#### [Brief]
Determine the number of lines in the entries below in which the word "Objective" appears, and reply with that number only.
(Data excerpts Opens)
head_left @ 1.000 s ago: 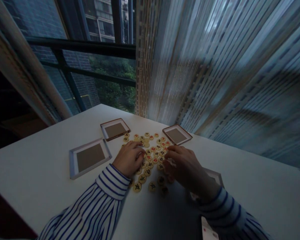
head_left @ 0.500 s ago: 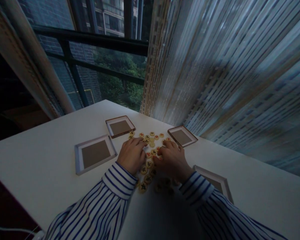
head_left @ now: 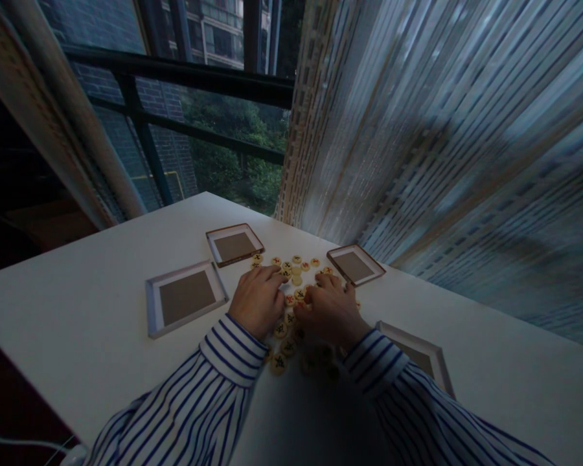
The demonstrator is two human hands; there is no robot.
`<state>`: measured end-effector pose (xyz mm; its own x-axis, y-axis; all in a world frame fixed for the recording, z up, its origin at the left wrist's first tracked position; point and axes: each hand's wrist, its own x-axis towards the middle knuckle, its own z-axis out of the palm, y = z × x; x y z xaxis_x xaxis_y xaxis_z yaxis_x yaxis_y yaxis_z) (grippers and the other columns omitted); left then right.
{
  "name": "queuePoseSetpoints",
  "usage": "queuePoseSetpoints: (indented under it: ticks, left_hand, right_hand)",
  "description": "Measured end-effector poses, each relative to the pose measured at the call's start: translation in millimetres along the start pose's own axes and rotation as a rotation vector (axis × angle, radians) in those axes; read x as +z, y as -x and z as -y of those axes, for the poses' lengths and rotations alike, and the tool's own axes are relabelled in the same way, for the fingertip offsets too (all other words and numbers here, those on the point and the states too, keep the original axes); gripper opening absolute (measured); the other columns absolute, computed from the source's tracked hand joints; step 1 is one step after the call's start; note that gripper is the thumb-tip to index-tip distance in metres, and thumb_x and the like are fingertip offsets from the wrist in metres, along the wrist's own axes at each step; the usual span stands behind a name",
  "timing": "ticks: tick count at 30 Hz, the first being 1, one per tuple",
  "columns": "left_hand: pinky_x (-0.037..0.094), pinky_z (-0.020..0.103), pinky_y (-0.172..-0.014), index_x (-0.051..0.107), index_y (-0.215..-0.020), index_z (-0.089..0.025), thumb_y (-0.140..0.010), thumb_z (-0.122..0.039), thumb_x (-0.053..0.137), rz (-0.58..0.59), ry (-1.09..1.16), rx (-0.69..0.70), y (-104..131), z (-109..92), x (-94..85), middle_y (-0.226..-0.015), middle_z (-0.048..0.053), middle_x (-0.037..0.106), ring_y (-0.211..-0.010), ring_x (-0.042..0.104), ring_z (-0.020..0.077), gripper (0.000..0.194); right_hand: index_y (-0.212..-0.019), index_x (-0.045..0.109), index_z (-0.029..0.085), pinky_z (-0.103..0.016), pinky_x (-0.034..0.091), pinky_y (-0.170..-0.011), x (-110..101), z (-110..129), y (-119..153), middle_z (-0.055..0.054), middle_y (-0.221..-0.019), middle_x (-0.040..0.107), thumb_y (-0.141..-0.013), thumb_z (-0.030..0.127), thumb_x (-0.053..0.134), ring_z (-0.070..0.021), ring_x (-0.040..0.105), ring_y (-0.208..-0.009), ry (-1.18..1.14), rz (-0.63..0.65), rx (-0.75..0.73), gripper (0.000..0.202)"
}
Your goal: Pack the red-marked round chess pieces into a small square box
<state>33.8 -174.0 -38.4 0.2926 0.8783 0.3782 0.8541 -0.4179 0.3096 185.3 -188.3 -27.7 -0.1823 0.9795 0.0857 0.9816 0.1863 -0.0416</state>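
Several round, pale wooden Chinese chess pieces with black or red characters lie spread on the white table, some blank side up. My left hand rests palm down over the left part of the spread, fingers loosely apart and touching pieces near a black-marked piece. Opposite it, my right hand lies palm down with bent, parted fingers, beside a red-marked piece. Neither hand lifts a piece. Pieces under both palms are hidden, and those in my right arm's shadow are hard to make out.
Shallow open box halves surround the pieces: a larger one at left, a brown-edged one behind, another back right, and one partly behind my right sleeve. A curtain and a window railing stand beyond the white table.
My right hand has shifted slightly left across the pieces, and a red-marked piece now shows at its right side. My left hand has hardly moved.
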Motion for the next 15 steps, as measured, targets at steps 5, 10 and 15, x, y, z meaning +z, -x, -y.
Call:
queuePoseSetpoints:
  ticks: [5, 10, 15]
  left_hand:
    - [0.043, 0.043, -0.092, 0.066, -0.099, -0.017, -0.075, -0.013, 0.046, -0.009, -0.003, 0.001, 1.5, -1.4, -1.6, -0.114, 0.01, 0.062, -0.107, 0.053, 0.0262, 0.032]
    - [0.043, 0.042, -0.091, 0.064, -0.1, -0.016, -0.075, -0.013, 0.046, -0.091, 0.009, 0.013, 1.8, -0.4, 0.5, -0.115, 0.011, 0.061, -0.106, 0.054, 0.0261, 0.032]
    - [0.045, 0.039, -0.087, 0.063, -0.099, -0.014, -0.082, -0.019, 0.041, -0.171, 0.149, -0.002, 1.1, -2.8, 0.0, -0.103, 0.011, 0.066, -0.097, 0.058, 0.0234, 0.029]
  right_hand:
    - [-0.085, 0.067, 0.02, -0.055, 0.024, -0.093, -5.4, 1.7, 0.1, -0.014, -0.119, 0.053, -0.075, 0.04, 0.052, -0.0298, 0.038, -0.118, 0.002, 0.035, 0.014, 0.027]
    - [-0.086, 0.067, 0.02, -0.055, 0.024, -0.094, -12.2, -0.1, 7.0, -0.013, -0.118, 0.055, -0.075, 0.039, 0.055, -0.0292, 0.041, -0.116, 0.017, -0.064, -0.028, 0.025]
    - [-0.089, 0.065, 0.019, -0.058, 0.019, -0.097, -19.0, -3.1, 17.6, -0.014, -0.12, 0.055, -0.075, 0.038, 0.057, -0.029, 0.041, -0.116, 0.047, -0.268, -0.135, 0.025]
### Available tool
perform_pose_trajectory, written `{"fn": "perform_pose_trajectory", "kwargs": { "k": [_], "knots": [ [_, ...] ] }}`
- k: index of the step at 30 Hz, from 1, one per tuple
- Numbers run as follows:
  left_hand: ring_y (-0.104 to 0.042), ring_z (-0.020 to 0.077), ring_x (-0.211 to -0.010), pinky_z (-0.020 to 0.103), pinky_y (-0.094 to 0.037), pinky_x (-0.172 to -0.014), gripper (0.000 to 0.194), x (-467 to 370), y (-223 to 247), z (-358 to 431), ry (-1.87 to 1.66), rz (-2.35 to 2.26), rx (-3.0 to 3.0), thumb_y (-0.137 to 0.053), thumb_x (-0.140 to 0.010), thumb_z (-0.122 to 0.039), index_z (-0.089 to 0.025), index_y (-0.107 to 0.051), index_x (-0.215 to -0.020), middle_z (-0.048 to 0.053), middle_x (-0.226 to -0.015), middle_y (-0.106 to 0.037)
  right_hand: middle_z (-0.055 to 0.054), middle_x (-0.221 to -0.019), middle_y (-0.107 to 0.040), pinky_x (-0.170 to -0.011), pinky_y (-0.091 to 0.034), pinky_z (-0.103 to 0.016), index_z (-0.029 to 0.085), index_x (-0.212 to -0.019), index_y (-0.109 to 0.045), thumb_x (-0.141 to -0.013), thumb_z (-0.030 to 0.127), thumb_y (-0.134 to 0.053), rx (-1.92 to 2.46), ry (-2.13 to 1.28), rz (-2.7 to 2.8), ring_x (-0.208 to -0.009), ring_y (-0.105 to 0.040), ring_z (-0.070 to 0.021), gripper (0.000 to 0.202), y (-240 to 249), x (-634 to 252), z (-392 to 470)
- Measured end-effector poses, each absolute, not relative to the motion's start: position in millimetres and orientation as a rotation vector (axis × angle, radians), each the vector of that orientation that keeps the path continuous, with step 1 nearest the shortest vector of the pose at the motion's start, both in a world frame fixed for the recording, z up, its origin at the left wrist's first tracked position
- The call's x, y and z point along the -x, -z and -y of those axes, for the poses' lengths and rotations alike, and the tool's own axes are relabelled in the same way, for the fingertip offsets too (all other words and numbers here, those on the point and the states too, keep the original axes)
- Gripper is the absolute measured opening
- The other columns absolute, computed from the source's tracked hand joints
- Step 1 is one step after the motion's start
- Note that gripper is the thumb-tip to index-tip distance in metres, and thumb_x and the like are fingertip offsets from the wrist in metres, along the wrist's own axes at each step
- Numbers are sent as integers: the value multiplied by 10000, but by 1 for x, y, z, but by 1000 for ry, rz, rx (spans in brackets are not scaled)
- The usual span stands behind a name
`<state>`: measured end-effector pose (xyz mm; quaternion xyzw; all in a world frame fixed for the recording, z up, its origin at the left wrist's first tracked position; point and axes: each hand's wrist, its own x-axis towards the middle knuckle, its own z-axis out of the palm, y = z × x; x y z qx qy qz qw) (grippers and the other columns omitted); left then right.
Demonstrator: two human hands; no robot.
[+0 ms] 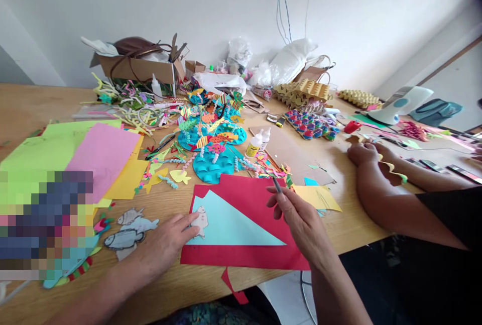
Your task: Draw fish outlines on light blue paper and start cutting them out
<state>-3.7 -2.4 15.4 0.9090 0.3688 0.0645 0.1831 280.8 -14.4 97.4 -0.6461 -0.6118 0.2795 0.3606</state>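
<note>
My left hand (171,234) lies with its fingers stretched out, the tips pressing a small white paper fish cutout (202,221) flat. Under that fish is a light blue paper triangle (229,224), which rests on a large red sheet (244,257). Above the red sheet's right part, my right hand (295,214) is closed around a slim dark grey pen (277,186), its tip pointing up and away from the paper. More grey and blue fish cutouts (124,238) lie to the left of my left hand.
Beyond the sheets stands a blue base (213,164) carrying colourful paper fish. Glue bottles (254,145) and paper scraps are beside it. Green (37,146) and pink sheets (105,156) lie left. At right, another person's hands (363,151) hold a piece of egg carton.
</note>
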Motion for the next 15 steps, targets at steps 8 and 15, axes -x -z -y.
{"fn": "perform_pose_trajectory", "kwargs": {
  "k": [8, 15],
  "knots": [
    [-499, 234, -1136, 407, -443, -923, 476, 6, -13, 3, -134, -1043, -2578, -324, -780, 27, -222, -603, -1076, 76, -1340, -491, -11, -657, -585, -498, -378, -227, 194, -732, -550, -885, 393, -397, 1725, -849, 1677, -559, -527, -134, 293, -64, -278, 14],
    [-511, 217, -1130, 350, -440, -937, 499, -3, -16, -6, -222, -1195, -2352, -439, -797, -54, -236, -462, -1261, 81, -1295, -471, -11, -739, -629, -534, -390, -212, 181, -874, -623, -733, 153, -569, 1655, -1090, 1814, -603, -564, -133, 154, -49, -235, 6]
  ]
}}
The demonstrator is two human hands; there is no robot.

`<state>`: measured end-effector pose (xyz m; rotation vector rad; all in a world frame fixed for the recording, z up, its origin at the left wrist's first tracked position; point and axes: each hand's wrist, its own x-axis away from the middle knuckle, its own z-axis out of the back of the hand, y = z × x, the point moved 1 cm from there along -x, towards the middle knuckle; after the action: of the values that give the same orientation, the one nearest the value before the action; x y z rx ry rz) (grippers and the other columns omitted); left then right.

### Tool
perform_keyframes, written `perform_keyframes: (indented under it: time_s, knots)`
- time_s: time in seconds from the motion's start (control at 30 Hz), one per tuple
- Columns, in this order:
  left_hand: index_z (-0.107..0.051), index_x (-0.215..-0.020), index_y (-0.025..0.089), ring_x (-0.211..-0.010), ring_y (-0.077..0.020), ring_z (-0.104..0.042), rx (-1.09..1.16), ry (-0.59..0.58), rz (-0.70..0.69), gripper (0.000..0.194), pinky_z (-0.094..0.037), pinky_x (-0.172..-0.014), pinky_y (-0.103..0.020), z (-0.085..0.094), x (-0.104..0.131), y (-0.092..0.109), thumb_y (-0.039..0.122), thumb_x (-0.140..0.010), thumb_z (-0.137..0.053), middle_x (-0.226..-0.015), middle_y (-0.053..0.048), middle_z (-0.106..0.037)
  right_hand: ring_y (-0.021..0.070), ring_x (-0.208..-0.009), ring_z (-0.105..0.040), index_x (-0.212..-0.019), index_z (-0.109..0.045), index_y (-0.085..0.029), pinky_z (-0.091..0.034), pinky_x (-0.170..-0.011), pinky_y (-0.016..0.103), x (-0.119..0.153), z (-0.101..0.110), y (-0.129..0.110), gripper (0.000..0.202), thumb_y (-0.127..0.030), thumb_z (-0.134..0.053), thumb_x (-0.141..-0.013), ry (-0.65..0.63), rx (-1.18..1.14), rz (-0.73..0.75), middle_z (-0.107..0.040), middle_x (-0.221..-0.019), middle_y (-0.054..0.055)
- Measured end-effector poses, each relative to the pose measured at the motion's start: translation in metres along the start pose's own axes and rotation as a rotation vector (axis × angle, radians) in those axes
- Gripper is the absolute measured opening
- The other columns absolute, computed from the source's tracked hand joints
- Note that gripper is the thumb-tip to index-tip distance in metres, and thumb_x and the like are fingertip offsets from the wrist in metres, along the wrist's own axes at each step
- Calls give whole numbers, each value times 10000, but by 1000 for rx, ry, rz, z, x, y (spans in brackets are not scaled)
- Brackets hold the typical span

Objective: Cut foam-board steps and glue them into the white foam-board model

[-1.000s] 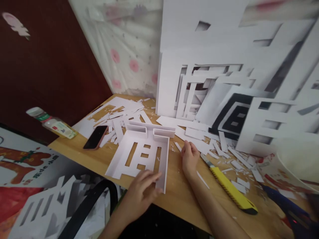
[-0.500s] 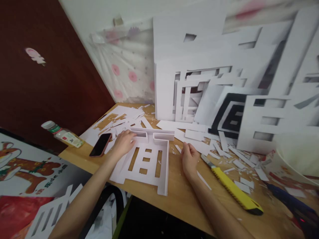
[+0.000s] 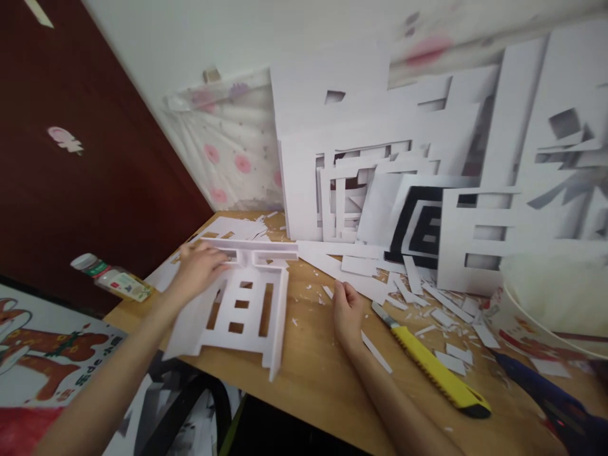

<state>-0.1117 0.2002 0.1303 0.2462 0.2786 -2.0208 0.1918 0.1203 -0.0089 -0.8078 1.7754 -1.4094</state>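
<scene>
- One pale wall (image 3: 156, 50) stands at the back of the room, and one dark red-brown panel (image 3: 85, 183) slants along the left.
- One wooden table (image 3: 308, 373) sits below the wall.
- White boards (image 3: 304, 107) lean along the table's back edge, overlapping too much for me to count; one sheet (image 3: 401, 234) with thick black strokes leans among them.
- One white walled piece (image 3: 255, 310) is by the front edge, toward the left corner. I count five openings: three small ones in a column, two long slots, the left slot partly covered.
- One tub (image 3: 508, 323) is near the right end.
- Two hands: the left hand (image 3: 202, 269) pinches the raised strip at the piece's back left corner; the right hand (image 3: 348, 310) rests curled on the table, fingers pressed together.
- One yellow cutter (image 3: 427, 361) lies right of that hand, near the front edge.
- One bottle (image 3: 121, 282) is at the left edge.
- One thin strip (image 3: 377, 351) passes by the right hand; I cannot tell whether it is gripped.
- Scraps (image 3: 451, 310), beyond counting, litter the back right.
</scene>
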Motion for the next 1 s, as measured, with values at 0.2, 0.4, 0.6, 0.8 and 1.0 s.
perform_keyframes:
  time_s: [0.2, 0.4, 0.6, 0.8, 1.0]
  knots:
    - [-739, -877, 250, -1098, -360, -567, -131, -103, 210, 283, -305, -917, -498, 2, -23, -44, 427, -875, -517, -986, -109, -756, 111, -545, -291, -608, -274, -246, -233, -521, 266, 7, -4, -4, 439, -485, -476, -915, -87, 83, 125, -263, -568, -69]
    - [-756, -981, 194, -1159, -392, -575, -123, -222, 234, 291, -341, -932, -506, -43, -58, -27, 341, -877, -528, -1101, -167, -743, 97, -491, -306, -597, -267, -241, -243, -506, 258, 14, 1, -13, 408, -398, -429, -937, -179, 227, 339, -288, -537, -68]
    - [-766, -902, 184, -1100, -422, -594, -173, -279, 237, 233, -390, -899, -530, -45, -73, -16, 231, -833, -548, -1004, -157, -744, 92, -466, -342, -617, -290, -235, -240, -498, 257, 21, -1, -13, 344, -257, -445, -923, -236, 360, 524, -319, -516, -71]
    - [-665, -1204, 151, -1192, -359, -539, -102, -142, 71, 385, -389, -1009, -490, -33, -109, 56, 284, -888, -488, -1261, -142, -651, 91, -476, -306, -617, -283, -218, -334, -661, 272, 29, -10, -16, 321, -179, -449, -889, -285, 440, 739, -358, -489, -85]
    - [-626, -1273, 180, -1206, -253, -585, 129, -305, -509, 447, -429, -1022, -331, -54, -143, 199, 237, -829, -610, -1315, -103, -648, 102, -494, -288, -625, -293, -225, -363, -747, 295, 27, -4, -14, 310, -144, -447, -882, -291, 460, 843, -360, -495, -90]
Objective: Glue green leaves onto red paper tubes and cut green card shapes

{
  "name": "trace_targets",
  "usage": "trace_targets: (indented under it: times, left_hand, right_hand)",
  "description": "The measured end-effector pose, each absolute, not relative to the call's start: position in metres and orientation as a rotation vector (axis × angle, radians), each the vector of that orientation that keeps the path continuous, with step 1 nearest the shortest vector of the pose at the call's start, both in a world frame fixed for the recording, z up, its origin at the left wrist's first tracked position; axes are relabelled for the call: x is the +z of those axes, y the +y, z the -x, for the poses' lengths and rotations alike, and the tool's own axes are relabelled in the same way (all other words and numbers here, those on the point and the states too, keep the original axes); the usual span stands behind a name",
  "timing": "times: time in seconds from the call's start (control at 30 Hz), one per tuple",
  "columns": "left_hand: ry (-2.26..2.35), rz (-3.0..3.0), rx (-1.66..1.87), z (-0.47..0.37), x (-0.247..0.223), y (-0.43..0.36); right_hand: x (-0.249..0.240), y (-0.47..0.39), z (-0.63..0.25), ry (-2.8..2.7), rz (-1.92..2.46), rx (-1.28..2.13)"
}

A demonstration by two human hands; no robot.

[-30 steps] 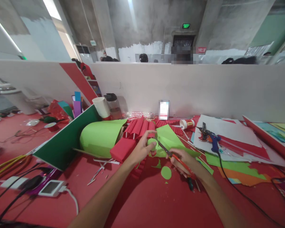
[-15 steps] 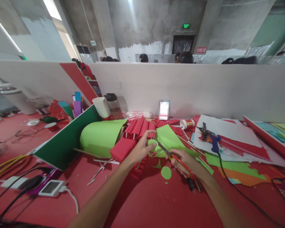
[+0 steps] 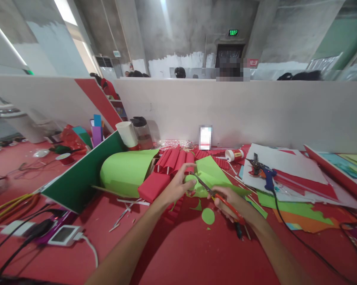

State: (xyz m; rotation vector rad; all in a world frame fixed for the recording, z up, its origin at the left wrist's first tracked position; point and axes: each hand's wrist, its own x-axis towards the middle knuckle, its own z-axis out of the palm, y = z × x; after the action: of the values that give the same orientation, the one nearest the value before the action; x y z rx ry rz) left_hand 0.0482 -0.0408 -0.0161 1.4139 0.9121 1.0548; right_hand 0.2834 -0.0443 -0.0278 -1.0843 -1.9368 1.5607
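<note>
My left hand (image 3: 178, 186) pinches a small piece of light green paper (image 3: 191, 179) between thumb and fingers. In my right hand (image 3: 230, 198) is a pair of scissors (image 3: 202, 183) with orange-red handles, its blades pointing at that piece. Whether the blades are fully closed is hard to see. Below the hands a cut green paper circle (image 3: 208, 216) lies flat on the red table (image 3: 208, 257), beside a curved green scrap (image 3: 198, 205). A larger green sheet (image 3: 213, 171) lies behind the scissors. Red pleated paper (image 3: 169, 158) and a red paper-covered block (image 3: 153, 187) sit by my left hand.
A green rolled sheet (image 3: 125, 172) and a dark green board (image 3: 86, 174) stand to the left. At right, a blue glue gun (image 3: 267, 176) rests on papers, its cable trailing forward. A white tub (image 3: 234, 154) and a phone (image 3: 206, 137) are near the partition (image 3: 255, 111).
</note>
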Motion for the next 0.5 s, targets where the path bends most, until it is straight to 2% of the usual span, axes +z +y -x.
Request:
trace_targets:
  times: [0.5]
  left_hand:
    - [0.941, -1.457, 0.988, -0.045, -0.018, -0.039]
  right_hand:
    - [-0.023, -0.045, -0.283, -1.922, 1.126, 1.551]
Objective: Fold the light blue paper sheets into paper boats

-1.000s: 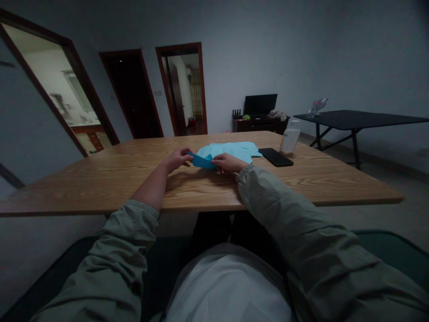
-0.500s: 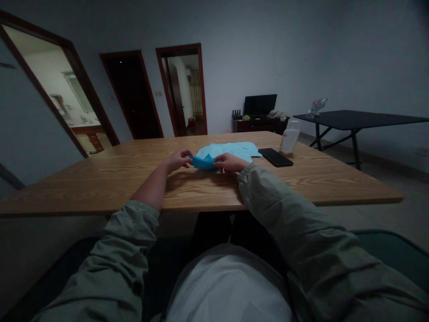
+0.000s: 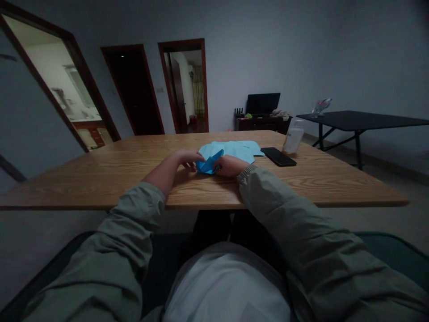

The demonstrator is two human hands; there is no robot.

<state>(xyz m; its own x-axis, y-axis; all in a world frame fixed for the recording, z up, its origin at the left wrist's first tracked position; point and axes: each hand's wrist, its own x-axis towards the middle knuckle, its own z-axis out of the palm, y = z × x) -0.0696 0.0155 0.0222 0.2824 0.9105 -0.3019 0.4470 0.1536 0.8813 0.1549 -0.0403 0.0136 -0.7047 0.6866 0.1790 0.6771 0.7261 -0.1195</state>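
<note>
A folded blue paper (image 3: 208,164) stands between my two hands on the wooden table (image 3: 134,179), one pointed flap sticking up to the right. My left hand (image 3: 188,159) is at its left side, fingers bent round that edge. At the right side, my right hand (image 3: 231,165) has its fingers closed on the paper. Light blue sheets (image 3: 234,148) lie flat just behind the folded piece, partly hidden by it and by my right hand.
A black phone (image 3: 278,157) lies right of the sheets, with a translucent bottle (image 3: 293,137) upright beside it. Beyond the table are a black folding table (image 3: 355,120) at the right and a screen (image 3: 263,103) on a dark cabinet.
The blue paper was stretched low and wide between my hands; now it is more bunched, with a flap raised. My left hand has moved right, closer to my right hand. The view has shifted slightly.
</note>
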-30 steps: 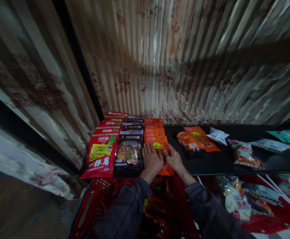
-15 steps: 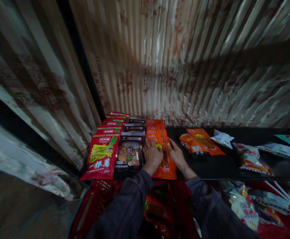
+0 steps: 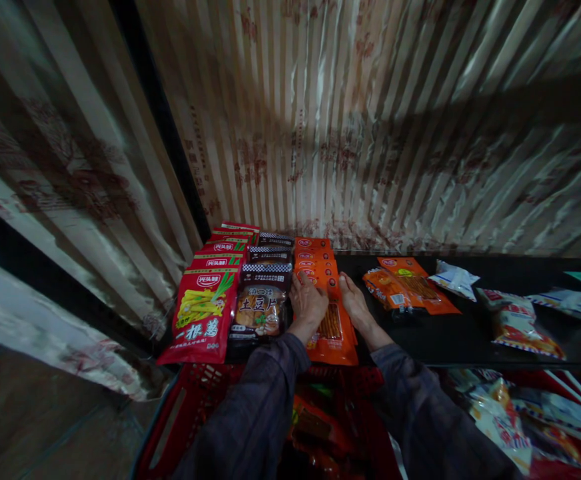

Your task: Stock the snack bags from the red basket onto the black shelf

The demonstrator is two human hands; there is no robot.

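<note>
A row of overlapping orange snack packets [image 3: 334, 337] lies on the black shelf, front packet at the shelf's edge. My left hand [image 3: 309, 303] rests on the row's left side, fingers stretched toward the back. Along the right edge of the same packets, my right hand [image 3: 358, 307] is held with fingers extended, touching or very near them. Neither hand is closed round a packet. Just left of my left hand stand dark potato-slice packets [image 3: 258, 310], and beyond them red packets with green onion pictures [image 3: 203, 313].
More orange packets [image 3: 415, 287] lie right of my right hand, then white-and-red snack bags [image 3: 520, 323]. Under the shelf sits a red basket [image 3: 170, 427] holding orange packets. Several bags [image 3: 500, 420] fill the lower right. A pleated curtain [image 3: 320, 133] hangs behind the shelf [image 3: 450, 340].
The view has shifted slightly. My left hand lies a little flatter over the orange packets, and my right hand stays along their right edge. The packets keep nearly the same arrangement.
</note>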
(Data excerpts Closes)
#### [Result]
3